◆ DIRECTIONS
Return all lines from the listing below in which "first" appears.

[SUPPLIED MATERIAL]

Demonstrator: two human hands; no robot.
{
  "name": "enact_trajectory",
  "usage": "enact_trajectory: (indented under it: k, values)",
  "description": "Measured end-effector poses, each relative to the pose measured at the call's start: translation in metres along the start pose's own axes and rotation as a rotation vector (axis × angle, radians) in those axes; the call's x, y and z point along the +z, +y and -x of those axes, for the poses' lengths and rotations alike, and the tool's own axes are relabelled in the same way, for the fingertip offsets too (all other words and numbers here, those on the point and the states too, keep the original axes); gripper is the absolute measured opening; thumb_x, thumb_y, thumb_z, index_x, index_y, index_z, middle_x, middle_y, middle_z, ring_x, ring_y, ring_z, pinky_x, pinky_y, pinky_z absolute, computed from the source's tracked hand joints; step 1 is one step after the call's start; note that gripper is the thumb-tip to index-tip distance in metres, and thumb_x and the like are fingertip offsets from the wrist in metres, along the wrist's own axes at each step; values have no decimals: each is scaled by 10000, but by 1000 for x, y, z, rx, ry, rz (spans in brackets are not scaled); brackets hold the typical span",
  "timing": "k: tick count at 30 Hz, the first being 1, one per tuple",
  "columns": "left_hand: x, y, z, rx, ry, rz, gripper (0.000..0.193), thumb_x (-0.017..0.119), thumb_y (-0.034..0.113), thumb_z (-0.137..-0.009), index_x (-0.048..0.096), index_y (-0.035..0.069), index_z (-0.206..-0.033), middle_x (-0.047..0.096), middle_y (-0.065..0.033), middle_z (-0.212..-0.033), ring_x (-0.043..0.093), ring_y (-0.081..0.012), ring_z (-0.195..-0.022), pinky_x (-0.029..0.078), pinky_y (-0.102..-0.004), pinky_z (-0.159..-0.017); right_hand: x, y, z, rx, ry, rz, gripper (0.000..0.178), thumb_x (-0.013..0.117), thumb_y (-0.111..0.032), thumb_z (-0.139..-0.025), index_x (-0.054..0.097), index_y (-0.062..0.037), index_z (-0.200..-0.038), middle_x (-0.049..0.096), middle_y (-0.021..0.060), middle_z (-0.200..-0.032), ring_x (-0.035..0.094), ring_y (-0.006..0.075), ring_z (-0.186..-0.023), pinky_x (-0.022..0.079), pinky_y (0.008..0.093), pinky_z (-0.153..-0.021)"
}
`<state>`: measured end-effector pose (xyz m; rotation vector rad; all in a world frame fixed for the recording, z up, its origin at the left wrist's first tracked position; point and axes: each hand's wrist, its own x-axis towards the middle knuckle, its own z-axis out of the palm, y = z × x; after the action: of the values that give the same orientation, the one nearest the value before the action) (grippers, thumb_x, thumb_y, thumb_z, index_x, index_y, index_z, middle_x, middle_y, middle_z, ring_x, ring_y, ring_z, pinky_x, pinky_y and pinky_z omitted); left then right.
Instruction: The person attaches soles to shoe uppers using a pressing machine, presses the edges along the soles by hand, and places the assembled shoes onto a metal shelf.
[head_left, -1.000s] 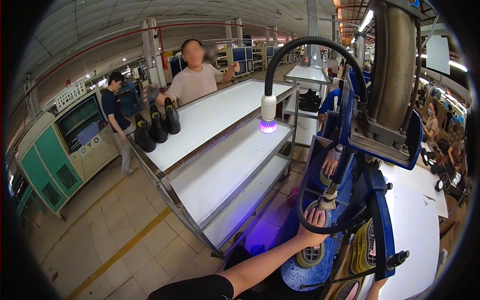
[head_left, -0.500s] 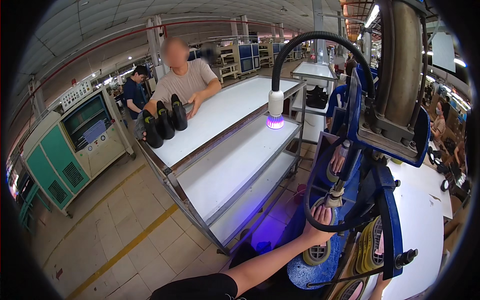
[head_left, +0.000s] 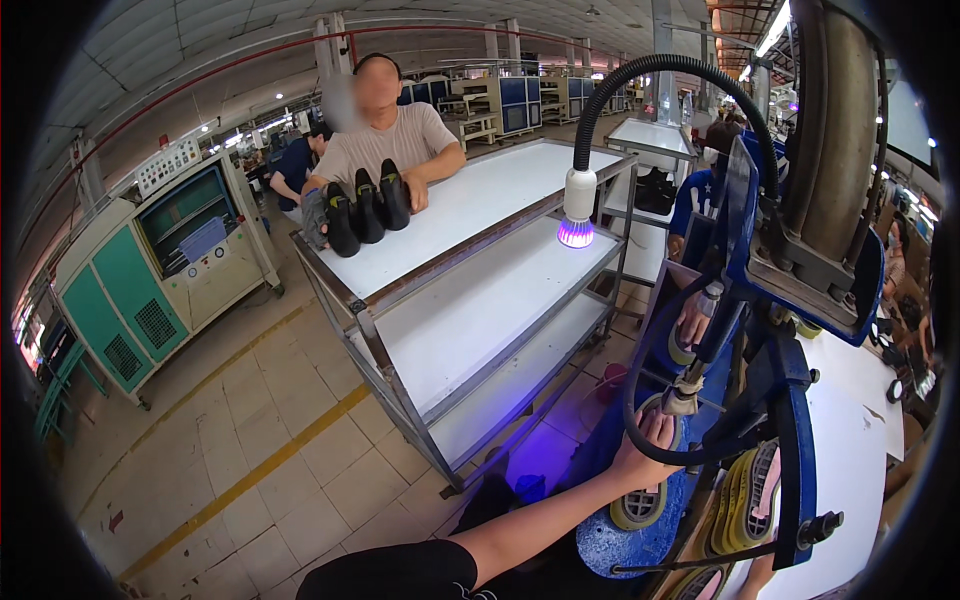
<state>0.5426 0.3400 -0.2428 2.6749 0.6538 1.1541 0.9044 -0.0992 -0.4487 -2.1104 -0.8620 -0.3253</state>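
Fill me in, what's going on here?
The left hand rests on a yellow-rimmed shoe sole on a blue pad, with more soles to its right. Some of the right arm shows at the lower edge; what its hand does is hidden. A lamp glows purple nearby. Across the white-topped rack, a person in a beige shirt has both hands by three black shoes.

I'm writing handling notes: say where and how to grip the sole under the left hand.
Probably best by the rounded near end of the sole, from the wearer's side, fingers and thumb across its rim: that end shows uncovered on the blue platform, while the left hand covers part farther along.
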Motion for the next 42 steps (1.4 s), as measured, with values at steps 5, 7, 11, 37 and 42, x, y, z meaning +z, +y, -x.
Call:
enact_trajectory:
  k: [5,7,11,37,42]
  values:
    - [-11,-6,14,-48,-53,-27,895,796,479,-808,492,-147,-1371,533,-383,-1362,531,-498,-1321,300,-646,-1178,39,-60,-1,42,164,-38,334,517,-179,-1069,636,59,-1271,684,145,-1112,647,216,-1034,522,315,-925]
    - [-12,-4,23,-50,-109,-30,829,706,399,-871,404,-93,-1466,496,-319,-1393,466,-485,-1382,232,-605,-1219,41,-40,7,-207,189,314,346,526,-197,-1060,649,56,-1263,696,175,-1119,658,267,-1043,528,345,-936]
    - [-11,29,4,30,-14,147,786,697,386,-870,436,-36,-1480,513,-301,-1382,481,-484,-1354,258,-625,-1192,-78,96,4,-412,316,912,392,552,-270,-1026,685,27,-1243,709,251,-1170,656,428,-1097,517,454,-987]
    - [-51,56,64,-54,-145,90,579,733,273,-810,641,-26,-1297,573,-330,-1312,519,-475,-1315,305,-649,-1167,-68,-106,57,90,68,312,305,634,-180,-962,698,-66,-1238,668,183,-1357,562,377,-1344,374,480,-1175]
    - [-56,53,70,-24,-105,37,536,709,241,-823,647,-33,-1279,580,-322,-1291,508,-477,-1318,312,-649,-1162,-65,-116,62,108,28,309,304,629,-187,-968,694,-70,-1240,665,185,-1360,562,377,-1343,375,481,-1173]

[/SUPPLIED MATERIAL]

◆ RESPONSE BELOW
  "timing": "k: tick count at 30 Hz, the first being 1, one per tuple",
`<state>`: measured end-effector pose (xyz m; rotation vector rad; all in a world frame fixed for the recording, z up, its origin at the left wrist's first tracked position; point and axes: each hand's wrist, its own x-axis towards the middle knuckle, its own z-axis out of the palm, y = z × x; after the action: of the values that give the same orientation, the one nearest the value before the action) (grippers, thumb_x, thumb_y, thumb_z, index_x, index_y, index_z, middle_x, middle_y, middle_z, ring_x, ring_y, ring_z, pinky_x, pinky_y and pinky_z omitted); left then right.

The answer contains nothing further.